Así lo entiende también Michèle Petit: lo único que se puede hacer es “movilizar mucha energía y recursos para sostener a las personas que inventan día tras día para que la apropiación de la cultura escrita se vuelva deseable, incluso en ambientes inicialmente alejados de dicha cultura”, dice, y agrega que “en la Argentina, existen muchos hombres y mujeres que practican un verdadero arte de la mediación, respetando a la gente a la que se dirigen: docentes que experimentan caminos diferentes en contextos difíciles, bibliotecarios, escritores, cuentacuentos, psicólogos… A estas personas es a quienes hay que apoyar para que se multipliquen las oportunidades, para que se difunda su arte”.
Sin embargo, en nuestro país esta suerte de “jerarquización del intermediario” que propone Petit, y también Andruetto, nunca estuvo más lejos que ahora: los centros de formación docente, los profesorados, actualmente no son más que una extensión de la secundaria: para recibir el título sólo basta tener un poco de paciencia, saber esperar.

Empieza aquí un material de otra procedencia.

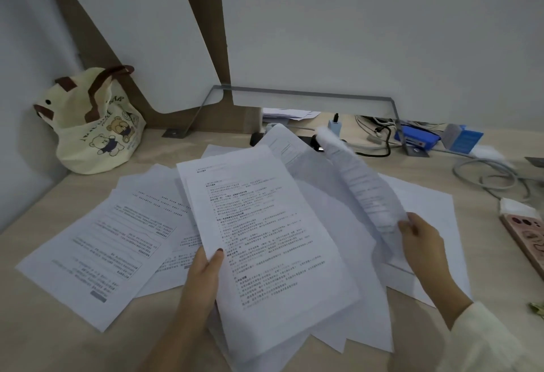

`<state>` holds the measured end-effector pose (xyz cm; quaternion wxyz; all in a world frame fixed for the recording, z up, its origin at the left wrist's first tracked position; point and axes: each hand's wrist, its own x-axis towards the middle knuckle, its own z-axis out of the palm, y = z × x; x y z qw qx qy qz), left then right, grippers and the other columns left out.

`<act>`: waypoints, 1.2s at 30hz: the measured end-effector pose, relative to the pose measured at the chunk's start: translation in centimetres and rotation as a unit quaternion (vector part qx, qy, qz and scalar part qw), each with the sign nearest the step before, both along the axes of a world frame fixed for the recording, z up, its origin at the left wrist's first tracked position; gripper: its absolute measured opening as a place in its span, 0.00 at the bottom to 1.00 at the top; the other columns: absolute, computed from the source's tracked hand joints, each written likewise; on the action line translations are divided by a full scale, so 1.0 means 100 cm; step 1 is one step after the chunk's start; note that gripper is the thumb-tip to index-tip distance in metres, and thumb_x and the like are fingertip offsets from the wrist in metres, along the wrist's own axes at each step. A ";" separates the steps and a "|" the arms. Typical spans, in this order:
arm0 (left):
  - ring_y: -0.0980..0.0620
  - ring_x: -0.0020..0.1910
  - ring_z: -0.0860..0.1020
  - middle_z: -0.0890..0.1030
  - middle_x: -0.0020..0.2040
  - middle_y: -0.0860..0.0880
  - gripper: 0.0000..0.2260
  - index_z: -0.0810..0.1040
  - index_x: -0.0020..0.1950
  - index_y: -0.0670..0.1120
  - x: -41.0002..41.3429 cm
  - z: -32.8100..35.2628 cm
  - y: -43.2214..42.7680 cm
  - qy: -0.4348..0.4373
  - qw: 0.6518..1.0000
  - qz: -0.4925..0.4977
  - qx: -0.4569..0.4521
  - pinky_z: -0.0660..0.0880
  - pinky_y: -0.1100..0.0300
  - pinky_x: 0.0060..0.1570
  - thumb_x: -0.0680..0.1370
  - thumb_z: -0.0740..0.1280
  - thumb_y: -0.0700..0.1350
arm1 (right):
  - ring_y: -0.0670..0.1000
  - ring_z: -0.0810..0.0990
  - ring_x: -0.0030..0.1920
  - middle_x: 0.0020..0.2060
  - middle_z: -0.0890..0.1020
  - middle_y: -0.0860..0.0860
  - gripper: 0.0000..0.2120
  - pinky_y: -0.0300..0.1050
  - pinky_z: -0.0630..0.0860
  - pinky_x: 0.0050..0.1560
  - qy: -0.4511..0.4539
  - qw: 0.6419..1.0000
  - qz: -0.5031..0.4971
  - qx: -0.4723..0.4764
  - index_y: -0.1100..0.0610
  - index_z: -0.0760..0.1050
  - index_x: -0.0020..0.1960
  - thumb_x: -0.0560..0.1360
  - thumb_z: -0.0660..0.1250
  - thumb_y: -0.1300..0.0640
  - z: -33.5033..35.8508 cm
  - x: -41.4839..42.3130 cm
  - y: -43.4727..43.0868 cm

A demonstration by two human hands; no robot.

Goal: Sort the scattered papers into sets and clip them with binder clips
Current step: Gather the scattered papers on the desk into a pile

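White printed papers lie fanned over the light wooden desk (41,327). My left hand (203,274) grips the left edge of a stack of printed sheets (265,242), thumb on top, lifting it above the pile. My right hand (421,239) pinches the lower end of a single sheet (362,183) that curls upward and is blurred. More loose sheets (109,239) lie flat to the left, others (426,209) under my right hand. I see no binder clips.
A cream tote bag (97,124) with bear prints stands at the back left corner. Cables (494,174), a blue box (418,137) and a power strip crowd the back right. A pink patterned item (530,236) lies at the right edge. Grey partition panels rise behind.
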<state>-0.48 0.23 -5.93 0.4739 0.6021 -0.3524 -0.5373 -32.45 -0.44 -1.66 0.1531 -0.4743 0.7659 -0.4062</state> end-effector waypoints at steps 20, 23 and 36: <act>0.54 0.51 0.77 0.79 0.52 0.54 0.12 0.71 0.63 0.50 -0.004 0.007 0.002 0.010 0.999 -0.033 -0.028 0.73 0.59 0.52 0.80 0.59 0.42 | 0.57 0.82 0.45 0.45 0.85 0.56 0.08 0.49 0.75 0.45 -0.250 0.956 0.106 0.108 0.57 0.79 0.47 0.77 0.61 0.62 0.019 0.023 0.020; 0.51 0.56 0.77 0.79 0.57 0.52 0.13 0.71 0.65 0.49 -0.004 0.006 0.002 0.009 0.999 -0.031 -0.012 0.71 0.52 0.60 0.80 0.59 0.44 | 0.64 0.81 0.46 0.46 0.81 0.66 0.08 0.47 0.72 0.44 -0.165 0.967 0.120 0.150 0.67 0.77 0.48 0.77 0.60 0.64 0.000 0.038 0.017; 0.51 0.59 0.73 0.75 0.60 0.50 0.19 0.66 0.69 0.46 -0.011 -0.003 0.000 -0.097 0.991 -0.080 -0.038 0.68 0.58 0.57 0.79 0.62 0.41 | 0.48 0.75 0.45 0.49 0.77 0.50 0.10 0.31 0.68 0.44 0.036 0.969 0.199 0.142 0.51 0.75 0.58 0.79 0.59 0.56 -0.015 0.063 0.019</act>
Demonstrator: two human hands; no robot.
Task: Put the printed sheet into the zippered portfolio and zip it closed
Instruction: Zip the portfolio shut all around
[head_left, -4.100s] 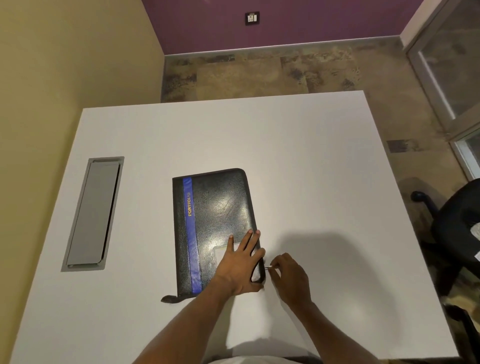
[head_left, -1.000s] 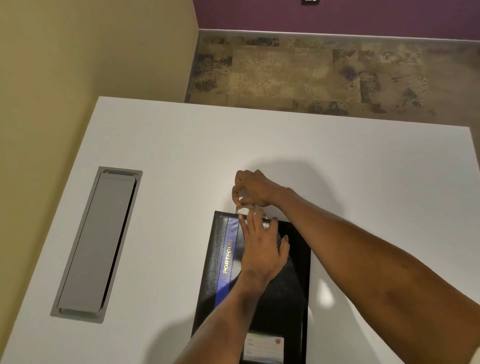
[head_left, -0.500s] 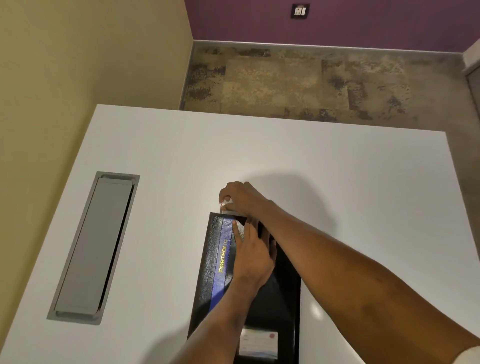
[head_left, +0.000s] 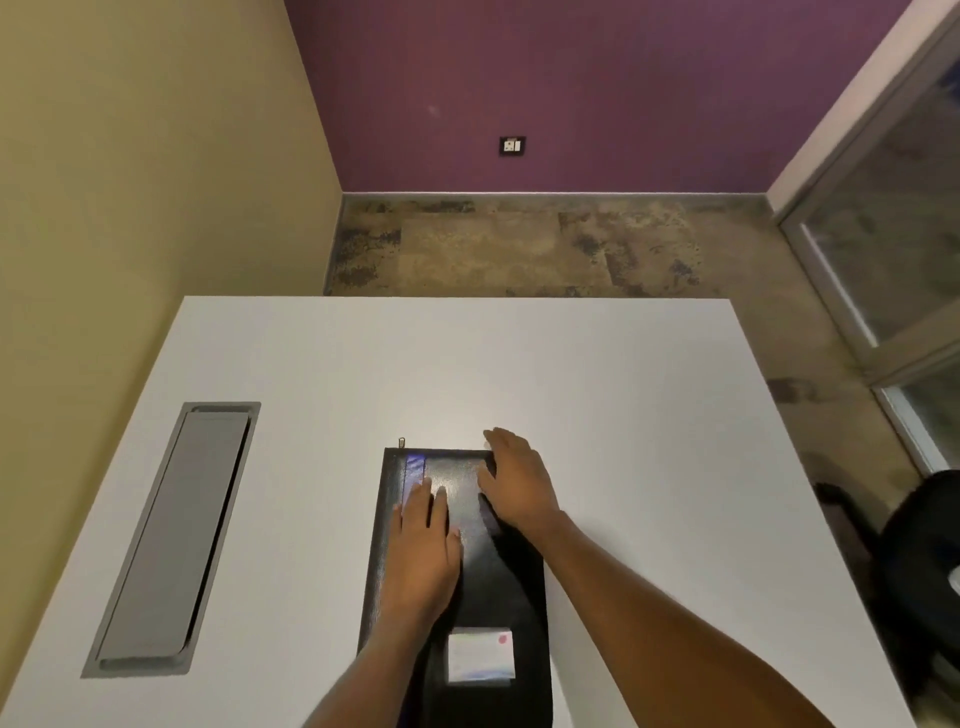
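The portfolio runs off the frame at 6 o'clock, and the left hand covers its stripe lettering. Its label card is too blurred to read. At 4 o'clock, the chair is cropped.

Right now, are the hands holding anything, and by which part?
Nothing is gripped. The left hand lies flat on the portfolio cover, the right hand rests open over its far right corner, and the zipper pull sits untouched.
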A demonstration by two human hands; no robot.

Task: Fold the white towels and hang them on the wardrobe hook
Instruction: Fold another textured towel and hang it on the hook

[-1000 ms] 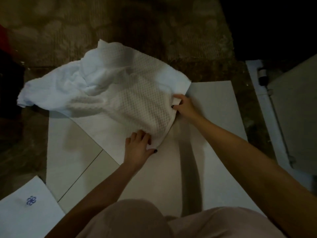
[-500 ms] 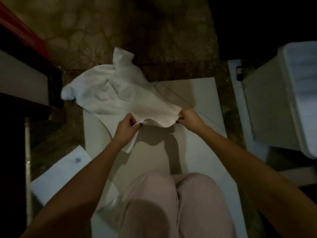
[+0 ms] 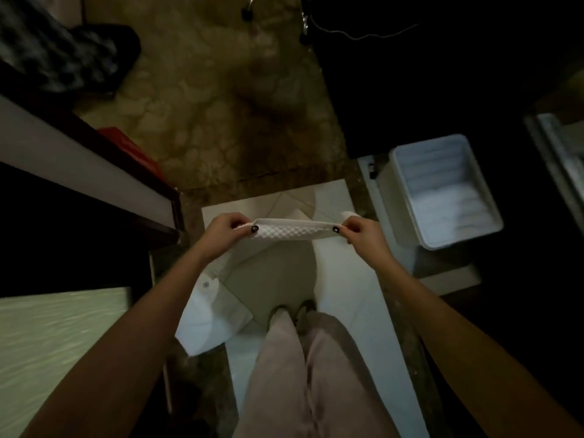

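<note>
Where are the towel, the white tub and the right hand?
white towel [image 3: 292, 232]: head view, middle of its stretched top edge.
white tub [image 3: 395, 200]: head view, its outer side wall.
right hand [image 3: 361, 231]: head view, back of the hand pinching the towel's corner.

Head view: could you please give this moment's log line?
white towel: held up, taut | left hand: pinches corner | right hand: pinches corner

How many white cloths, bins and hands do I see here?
White cloths: 2, the held towel and the folded cloth on the floor
Bins: 1, the bin
Hands: 2, left hand and right hand
Total: 5
</note>
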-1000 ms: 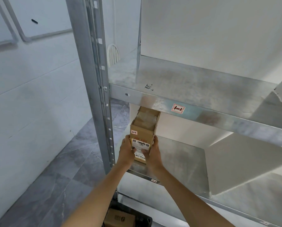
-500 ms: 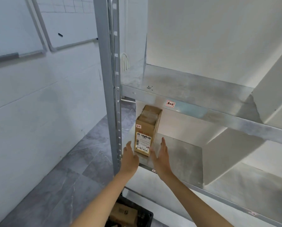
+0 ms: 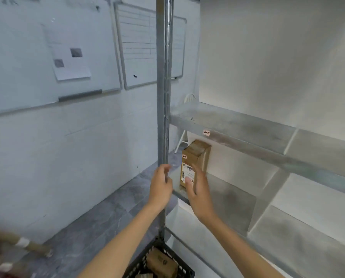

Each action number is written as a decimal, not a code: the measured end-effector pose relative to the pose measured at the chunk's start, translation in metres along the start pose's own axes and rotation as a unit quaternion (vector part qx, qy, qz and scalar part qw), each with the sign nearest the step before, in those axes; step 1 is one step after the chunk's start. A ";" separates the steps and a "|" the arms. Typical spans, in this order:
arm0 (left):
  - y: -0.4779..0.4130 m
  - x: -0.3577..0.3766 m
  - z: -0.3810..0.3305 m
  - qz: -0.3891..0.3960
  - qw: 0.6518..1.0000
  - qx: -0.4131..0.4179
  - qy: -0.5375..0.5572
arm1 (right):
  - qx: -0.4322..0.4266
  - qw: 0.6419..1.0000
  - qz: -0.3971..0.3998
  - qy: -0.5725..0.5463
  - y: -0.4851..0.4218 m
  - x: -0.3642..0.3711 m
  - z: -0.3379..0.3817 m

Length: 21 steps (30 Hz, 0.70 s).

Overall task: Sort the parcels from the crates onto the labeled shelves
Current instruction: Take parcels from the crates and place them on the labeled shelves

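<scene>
Parcel (image 3: pixel 194 163) stands upright, long axis vertical, at the left end of the lower shelf (image 3: pixel 227 195), just beyond the spread, empty fingers (image 3: pixel 197 175) of the right hand (image 3: pixel 198 194); the left hand (image 3: pixel 161 186), loosely curled and empty, hangs nearer the crate (image 3: pixel 145 263) below.

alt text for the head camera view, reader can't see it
A tall cardboard parcel stands upright at the left end of a metal shelf, beside the rack's upright post. The person's left hand and right hand hover in front of it, both empty. A black crate holding more parcels sits below; whiteboards hang on the left wall.
</scene>
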<state>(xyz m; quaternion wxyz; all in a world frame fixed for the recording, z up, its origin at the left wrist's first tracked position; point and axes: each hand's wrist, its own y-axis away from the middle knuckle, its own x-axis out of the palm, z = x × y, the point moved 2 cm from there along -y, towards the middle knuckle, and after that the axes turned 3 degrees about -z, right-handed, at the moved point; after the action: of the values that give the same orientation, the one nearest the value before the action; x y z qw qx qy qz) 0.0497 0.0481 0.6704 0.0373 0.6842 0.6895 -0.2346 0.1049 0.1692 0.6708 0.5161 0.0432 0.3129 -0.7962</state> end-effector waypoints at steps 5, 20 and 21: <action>0.072 -0.037 -0.026 -0.102 0.994 0.018 -0.023 | -0.020 0.997 0.074 -0.026 0.042 -0.019 0.018; 0.286 -0.157 0.036 -0.229 0.951 -0.164 -0.131 | -0.046 0.943 0.327 -0.035 0.196 0.027 0.052; 0.294 -0.164 0.040 -0.236 0.946 -0.175 -0.134 | -0.048 0.939 0.339 -0.034 0.203 0.033 0.053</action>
<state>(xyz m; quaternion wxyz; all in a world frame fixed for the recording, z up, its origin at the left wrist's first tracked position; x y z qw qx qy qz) 0.3315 -0.1328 0.6155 0.1923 0.4472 0.8499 -0.2016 0.2751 0.0587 0.6083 0.7671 0.0948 0.3003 -0.5589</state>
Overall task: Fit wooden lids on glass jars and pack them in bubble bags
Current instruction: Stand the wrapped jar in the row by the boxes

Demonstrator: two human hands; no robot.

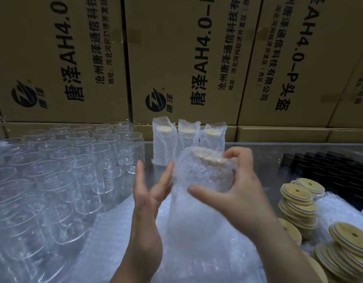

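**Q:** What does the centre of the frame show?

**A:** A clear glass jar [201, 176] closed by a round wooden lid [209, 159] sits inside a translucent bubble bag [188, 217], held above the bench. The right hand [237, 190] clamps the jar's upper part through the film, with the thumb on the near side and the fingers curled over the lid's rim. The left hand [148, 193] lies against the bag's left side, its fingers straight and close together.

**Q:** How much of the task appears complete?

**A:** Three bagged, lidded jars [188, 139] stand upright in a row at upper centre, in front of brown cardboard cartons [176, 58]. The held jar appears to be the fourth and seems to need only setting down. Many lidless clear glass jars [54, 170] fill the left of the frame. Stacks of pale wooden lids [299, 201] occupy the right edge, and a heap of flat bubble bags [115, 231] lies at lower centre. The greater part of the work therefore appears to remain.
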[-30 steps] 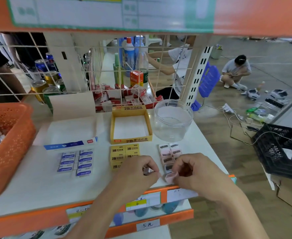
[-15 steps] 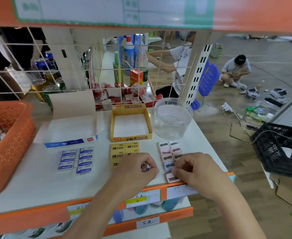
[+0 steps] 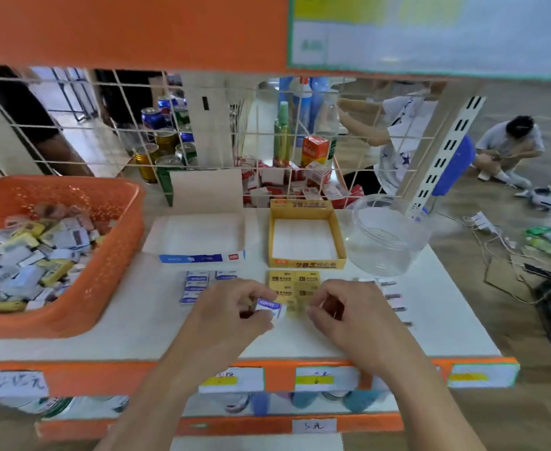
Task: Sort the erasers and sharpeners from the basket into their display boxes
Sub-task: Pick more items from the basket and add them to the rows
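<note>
My left hand [image 3: 231, 310] pinches a blue-and-white eraser [image 3: 269, 306] just above the shelf, in front of the yellow erasers [image 3: 293, 282]. My right hand [image 3: 345, 312] hovers beside it with curled fingers whose tips are hidden. Blue erasers [image 3: 197, 284] lie in rows before the white-and-blue display box [image 3: 202, 257]. The yellow display box [image 3: 306, 264] stands behind the yellow erasers. Small sharpeners [image 3: 394, 297] lie in a row to the right. The orange basket [image 3: 127, 229] at the left holds several mixed erasers and sharpeners.
A clear plastic jar [image 3: 388, 242] stands right of the yellow box. A wire grid [image 3: 222, 131] closes the back of the shelf, with cans and bottles behind it. The orange shelf edge [image 3: 280, 374] carries price labels. People are on the floor at the right.
The view has swung left, showing more of the basket. My right hand has left the sharpener row and moved left. My left hand now shows a blue-and-white eraser between its fingers.
</note>
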The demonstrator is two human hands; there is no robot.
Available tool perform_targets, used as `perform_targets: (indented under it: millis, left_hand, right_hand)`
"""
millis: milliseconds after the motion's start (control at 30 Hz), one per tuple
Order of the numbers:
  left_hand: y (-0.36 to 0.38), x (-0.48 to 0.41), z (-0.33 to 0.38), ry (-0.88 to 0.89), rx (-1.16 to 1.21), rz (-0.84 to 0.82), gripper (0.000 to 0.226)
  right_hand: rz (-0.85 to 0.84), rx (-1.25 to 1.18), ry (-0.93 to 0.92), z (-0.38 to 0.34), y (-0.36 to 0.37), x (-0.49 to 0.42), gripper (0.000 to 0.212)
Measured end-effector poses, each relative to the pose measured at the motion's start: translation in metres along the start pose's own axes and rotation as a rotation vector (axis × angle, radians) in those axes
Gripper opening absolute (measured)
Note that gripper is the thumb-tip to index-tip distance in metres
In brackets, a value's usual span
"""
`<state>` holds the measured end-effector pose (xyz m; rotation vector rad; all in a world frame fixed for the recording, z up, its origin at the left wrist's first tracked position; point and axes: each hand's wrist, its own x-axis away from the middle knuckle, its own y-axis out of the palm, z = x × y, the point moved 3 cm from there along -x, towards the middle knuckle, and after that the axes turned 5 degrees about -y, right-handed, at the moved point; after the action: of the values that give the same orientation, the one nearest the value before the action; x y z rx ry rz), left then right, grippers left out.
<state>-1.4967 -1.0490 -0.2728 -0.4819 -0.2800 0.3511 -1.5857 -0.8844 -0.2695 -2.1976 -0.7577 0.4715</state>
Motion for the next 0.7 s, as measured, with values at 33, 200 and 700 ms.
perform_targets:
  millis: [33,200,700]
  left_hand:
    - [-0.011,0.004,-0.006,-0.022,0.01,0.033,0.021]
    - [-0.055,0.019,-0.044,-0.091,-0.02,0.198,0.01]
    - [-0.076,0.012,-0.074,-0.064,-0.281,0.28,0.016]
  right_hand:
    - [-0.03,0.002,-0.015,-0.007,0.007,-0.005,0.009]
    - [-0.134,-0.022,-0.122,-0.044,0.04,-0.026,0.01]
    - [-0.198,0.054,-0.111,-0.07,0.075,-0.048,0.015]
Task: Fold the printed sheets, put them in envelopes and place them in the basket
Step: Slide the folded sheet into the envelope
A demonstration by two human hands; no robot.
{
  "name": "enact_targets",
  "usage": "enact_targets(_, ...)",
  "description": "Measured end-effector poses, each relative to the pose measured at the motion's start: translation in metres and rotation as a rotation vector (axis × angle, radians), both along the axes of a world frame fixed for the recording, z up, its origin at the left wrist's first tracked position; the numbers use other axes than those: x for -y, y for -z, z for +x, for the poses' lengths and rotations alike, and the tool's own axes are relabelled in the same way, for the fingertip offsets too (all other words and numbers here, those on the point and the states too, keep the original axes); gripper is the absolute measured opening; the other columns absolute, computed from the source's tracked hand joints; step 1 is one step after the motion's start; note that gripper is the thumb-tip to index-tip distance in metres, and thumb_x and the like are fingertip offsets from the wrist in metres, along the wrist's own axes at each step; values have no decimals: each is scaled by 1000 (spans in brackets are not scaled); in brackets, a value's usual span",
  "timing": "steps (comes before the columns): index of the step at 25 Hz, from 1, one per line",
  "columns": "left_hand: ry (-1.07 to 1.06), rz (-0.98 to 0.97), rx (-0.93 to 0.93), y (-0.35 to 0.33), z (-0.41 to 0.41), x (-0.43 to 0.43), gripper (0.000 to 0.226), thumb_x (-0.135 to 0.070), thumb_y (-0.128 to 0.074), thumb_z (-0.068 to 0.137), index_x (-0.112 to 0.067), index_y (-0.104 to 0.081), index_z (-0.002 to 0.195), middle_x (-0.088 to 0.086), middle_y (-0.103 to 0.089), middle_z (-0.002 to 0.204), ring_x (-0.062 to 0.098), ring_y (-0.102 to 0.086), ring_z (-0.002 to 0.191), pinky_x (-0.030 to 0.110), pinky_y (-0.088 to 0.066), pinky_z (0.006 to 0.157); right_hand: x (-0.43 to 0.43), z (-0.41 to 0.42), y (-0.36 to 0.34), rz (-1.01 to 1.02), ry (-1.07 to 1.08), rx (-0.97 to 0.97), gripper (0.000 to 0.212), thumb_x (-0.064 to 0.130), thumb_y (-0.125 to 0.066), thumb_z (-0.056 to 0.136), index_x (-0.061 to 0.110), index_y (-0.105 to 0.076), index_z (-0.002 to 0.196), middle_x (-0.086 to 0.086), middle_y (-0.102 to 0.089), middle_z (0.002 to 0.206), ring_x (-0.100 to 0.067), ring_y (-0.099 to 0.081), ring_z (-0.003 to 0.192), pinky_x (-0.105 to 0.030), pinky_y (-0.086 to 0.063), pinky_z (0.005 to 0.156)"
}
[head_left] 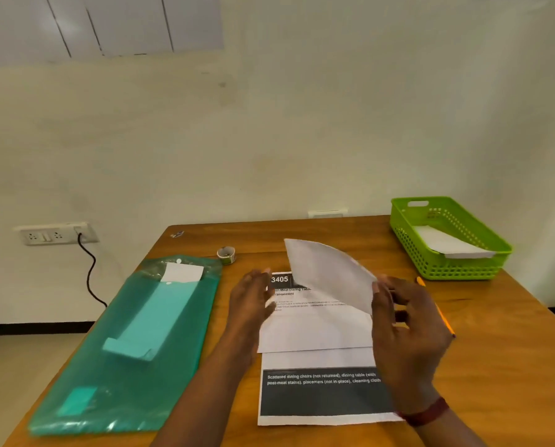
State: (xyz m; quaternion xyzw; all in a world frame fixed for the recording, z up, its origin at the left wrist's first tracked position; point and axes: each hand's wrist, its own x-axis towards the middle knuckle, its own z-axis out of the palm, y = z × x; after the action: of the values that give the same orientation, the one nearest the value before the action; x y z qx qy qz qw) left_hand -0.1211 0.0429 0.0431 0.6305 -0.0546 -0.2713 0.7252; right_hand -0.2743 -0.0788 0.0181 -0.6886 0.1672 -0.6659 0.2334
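Right hand [405, 321]: your nearest hand, at 4 o'clock from the table's middle; thumb and curled fingers pinch the raised paper in a narrow hold.
Table [495, 350]: wooden, set against the wall.
Green pouch [134, 350]: lies flat at 9 o'clock, with pale envelope-like shapes showing through the plastic.
Bottom sheet [321, 395]: flat at 6 o'clock, dark printed band toward you, far part under the top sheet.
Top sheet [314, 330]: flat at the middle, heading "3405" at its far left corner.
Raised paper [327, 269]: blank side showing, tilted up over the top sheet's far right; you cannot tell whether it is a fold of that sheet.
Basket [463, 269]: green, at 2 o'clock by the table's far right corner.
Envelope [447, 243]: white, lying inside the basket.
Left hand [253, 301]: fingers straight and loose, resting at the top sheet's left edge, gripping nothing.
Pencil [440, 314]: at 3 o'clock, partly behind your right hand.
Tape roll [226, 254]: at 11 o'clock, just beside the pouch's far corner.
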Motion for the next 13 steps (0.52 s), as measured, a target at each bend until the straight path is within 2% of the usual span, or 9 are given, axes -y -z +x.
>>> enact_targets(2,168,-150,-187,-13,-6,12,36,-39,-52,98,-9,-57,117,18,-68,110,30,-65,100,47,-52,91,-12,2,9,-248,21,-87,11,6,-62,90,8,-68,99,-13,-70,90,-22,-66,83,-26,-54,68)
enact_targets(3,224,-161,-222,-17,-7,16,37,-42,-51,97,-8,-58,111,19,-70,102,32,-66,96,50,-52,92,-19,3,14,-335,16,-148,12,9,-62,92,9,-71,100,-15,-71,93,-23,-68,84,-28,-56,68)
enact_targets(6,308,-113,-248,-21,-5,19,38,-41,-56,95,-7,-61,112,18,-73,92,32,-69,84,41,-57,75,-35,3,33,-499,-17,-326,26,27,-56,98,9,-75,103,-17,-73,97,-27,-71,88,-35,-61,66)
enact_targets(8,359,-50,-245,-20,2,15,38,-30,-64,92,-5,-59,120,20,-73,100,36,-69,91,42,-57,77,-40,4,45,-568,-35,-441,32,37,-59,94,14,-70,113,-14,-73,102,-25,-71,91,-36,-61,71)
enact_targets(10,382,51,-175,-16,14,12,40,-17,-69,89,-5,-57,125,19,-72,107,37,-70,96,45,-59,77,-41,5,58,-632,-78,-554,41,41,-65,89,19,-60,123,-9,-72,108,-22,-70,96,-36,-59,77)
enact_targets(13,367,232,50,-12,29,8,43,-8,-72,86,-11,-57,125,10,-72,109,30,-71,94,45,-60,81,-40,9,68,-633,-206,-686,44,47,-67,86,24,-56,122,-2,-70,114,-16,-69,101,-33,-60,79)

En los últimos años, si hay algo que no se ha hecho –y que la nueva gestión está muy lejos de impulsar– es prestigiar al docente y al bibliotecario, o al cuentacuentos: todos pobres diablos que ya ni siquiera pueden asar un pedazo de carne o encender el aire acondicionado, o que reciclan los saquitos de té mientras las campañas de lectura –cambiemos, por un momento, el ángulo– funcionan a la perfección: entre los libros más vendidos de esta semana aparecen El arte de no amargarse la vida y Los superpoderes del éxito, del mago More, libros que acaso deberían venir –no sé cómo a nadie se le ocurrió– con globos amarillos de regalo. Después de todo, como dice Tomás Abraham, filósofo patafísico, en el fondo “todo es una sola cosa”.